Compaq is interested in adopting the 233-MHz K6, currently AMD's high-end chip, and also its upcoming 266-MHz chip for low-cost consumer PCs, according to Ashok Kumar, an analyst at Austin, Texas-based Southcoast Capital, an investment firm. Other sources in the financial community have said negotiations have been going on for a few weeks.
A Compaq spokesman said, as a matter of course, that the company is always evaluating different processors, but would not comment any further. AMD would not comment.
To fit within the Compaq's cost structure, the K6 would have to sell for between $80 and $90 per chip, less than what the chip sells for now, said analysts. AMD's cost comes to approximately $50 to $60 per chip. Low-cost Compaq desktops sell for between $799 and $999.
But the big problem is supply. Compaq wants a commitment from AMD to deliver at least 250,000 chips per quarter, a potentially difficult goal, according to Kumar. This past quarter, AMD experienced low yields with the K6 and especially low yields on the 233-MHz version. Only 15 percent of the K6 chips sold last quarter ran at 233 MHz, said sources.

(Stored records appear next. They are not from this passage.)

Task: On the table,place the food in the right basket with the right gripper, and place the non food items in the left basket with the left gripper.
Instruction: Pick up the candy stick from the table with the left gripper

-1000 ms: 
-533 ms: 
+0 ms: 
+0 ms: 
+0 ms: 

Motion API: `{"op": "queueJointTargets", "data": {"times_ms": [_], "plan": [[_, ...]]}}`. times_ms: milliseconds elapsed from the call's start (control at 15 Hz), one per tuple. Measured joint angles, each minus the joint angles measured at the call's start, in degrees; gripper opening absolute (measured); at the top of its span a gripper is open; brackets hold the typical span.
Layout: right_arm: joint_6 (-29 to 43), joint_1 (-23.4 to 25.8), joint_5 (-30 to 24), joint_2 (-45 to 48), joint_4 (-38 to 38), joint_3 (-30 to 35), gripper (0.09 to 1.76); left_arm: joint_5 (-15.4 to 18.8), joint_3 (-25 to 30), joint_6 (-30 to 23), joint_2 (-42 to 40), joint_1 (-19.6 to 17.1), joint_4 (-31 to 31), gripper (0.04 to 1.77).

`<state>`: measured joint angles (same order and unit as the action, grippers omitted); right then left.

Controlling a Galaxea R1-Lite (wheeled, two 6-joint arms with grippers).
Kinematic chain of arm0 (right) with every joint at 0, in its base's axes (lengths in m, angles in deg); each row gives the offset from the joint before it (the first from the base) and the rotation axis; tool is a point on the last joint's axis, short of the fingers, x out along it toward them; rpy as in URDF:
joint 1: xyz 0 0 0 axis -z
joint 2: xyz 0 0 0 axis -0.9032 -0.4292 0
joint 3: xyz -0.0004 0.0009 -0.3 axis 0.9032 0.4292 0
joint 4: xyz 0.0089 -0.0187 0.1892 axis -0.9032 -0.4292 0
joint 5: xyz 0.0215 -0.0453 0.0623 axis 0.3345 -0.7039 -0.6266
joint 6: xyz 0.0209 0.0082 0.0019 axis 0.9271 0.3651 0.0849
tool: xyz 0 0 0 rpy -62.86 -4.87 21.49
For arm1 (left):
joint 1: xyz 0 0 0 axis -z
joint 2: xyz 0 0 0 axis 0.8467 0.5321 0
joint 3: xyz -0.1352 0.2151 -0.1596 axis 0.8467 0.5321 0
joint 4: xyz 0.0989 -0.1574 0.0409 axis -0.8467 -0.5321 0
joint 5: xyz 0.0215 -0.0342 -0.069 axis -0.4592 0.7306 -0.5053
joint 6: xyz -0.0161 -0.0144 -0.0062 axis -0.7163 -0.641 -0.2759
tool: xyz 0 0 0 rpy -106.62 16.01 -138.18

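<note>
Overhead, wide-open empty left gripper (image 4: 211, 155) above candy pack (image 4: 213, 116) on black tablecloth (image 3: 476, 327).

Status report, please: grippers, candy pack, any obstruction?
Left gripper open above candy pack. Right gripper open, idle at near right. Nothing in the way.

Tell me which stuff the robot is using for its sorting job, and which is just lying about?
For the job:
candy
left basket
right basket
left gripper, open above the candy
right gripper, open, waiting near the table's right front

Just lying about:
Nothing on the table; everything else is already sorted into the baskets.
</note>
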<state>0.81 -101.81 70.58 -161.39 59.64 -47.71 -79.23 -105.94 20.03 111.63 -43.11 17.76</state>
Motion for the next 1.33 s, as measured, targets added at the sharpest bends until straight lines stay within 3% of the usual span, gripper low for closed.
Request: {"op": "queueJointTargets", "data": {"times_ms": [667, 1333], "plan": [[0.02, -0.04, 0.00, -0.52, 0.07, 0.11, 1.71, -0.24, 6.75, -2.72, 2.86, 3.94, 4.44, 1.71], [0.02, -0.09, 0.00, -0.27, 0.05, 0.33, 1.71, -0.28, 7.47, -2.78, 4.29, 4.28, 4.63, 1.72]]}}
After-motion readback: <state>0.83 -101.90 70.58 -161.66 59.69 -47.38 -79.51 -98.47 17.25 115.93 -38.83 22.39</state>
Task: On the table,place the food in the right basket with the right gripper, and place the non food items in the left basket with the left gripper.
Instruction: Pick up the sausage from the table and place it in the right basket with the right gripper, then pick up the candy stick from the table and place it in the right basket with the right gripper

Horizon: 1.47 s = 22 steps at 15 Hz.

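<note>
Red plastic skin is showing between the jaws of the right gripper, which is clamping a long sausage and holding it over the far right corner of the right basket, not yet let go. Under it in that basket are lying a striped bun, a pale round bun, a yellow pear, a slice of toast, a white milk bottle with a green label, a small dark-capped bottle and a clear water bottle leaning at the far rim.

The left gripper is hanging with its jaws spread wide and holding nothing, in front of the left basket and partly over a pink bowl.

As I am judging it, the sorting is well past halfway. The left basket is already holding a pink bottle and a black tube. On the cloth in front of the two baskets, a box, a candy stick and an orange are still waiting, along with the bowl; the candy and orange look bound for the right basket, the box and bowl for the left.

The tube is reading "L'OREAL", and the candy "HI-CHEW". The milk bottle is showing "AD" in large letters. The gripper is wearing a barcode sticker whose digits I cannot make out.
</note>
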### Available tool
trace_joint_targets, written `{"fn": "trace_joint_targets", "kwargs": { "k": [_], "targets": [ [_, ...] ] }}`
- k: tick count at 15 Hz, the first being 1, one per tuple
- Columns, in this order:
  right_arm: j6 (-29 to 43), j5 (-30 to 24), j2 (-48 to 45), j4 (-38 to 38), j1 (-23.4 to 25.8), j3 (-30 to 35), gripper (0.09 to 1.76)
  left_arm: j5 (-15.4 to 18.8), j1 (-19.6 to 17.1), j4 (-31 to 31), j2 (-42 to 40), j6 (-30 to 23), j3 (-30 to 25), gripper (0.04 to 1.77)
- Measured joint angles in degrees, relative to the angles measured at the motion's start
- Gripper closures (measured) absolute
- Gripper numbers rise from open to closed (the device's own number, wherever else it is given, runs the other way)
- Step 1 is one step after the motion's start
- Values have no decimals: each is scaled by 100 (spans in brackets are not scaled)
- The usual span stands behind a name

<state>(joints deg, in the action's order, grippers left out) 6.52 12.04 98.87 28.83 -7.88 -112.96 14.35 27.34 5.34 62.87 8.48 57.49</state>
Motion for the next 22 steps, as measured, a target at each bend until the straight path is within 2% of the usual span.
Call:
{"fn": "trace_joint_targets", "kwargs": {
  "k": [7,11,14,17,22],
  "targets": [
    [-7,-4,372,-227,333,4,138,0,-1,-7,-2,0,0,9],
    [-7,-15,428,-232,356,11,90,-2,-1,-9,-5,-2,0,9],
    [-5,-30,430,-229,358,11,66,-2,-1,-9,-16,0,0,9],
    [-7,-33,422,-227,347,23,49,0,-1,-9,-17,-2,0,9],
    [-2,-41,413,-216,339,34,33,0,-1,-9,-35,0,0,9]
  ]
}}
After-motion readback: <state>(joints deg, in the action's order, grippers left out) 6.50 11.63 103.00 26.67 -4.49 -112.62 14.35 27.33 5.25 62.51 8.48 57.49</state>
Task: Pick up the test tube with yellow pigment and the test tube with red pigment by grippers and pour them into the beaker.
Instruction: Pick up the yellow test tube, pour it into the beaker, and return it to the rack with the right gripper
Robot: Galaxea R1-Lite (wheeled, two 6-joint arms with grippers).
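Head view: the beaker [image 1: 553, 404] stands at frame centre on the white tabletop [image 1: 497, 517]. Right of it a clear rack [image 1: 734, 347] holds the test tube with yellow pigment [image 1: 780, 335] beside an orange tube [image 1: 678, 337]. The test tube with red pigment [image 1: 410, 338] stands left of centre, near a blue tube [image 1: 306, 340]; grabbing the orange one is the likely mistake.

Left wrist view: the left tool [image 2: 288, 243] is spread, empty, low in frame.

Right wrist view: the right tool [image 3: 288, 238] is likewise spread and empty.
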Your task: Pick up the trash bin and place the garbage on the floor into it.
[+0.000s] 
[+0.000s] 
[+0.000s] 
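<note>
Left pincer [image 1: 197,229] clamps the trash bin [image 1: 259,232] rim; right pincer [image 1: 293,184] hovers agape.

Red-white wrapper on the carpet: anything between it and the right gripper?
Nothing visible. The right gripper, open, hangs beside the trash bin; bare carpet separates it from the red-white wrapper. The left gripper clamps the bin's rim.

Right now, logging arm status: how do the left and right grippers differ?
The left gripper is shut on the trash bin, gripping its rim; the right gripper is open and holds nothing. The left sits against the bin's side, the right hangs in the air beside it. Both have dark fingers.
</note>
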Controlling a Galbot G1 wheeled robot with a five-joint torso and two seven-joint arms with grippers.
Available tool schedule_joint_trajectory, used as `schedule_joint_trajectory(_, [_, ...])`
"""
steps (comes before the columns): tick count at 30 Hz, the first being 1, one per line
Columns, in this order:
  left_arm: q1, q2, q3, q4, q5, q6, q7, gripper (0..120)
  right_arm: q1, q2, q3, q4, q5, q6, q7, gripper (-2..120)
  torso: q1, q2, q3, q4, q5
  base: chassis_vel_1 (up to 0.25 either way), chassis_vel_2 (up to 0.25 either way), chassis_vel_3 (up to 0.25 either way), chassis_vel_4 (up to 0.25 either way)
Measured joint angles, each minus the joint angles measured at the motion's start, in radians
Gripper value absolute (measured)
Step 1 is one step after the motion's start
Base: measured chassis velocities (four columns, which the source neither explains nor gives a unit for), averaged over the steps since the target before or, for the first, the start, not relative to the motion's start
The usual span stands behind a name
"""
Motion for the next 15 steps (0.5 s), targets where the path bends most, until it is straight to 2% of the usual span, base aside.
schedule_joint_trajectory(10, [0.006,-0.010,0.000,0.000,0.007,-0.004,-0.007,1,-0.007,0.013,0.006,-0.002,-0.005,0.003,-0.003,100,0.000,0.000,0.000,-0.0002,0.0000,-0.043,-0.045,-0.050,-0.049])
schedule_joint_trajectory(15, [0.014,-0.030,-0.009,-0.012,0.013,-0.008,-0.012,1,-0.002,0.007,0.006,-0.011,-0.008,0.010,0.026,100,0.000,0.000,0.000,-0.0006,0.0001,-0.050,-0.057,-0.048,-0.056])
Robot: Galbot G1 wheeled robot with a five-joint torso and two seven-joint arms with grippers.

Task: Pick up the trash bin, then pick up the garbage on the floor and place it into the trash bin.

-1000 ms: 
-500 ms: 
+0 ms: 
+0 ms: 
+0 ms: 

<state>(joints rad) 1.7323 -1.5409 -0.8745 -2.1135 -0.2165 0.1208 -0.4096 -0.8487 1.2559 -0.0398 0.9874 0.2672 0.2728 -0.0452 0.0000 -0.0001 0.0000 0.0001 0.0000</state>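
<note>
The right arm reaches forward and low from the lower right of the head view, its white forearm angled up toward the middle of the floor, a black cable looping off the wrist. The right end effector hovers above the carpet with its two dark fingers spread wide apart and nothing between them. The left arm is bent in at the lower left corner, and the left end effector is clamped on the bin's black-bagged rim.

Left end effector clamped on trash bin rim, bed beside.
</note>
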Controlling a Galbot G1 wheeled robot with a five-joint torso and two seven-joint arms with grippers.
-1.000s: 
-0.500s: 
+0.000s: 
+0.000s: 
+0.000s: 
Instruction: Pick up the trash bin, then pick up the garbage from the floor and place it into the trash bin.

While AMD has repeatedly maintained that most of its manufacturing problems are in the past, analysts remain skeptical about the company's ability to perform. AMD started sampling 266-MHz versions of the K6 only recently.
"AMD is worried about committing to those [manufacturing] numbers," said Kumar.
Even if a deal were to take place on those terms, the purported agreement would be difficult to meet, commented David Wu, technology analyst with Chicago Co. By ordering 250,000 chips in the quarter, Compaq would essentially be taking one-eighth of AMD's output, a large percentage, and this assumes that AMD could hit its goal of producing 2 million chips.
The past looms heavily as well. Compaq was slated to use the K5, AMD's previous-generation chip, but dropped plans after it was determined that the chip was not stable and did not offer adequate performance.
Another challenge AMD faces is getting to the next generation of production technology. The company is just starting to produce chips made on the .25 micron process on a limited basis. Currently, AMD is using a .35 micron production process. The newer .25 manufacturing process will result in smaller, faster chips and allow AMD to produce a larger volume of processors. This will also permit AMD to manufacture chips for notebook PCs.
Yet another hurdle for AMD is that Compaq is already using the MediaGX from Cyrix in its economy computers. "We expect a long relationship with Compaq," said Steve Tobak, vice president of corporate marketing at Cyrix. "We do not expect infringement from Intel or AMD."
The MediaGX, he added, uses a proprietary pin design. As a result, Compaq could not simply swap one processor for another, although the K6 fits into other standard computer designs.
Still, most agree that the K6 is a good, cost-effective alternative to Intel microprocessors. "There is probably a good chance they [Compaq] are going to do something with it [the K6]," commented Dan Niles, semiconductor analyst at Robertson, Stephens and Co. of San Francisco.
"They need big customers to give them credibility and they need to show they have an ability to produce," said Wu.
Elsewhere on the competitive front, AMD will kick off a reseller program later this quarter, said sources in the distribution industry and sources close to AMD. Under the program, resellers will be able to buy K6 chips through distribution, along with motherboards and chip sets, so that they can use the processor in "house brand" computers. Both Intel and Cyrix have similar programs that are fairly successful.
Jerry Saunders, chief executive officer of AMD, said during the company's quarterly conference call that he could not confirm any new design, but asserted that customers were warming to the chip.
"I cannot acknowledge any design wins that haven't been announced by customers," said Saunders. "I used to think that the most difficult part would be to persuade top-tier manufacturers to take an alternative processor. I no longer feel that it is our most important challenge. Our big challenge today is to make more parts."
Saunders acknowledged that the company still faces manufacturing problems, especially if it wants to meet is goal. The company will try to produce 2 million K6 chips with a substantial portion running at 233 MHz and above, he said. "This is going to be a very tough number. We have to do everything right to produce 2 million units," he said. "The challenge is heightened by the fact that the quarter ends December 28, which means it includes the holiday."
AMD made 1 million K6 processors in the past quarter, short of a goal of 1.2 to 1.5 million. The company produced a total of 1.9 million microprocessors; the remainder came from K5 production and production of other chips.
David Frink, an AMD spokesman, acknowledged that the two companies often speak together as a matter of business, but denied that any out-of-the-ordinary negotiations are taking place.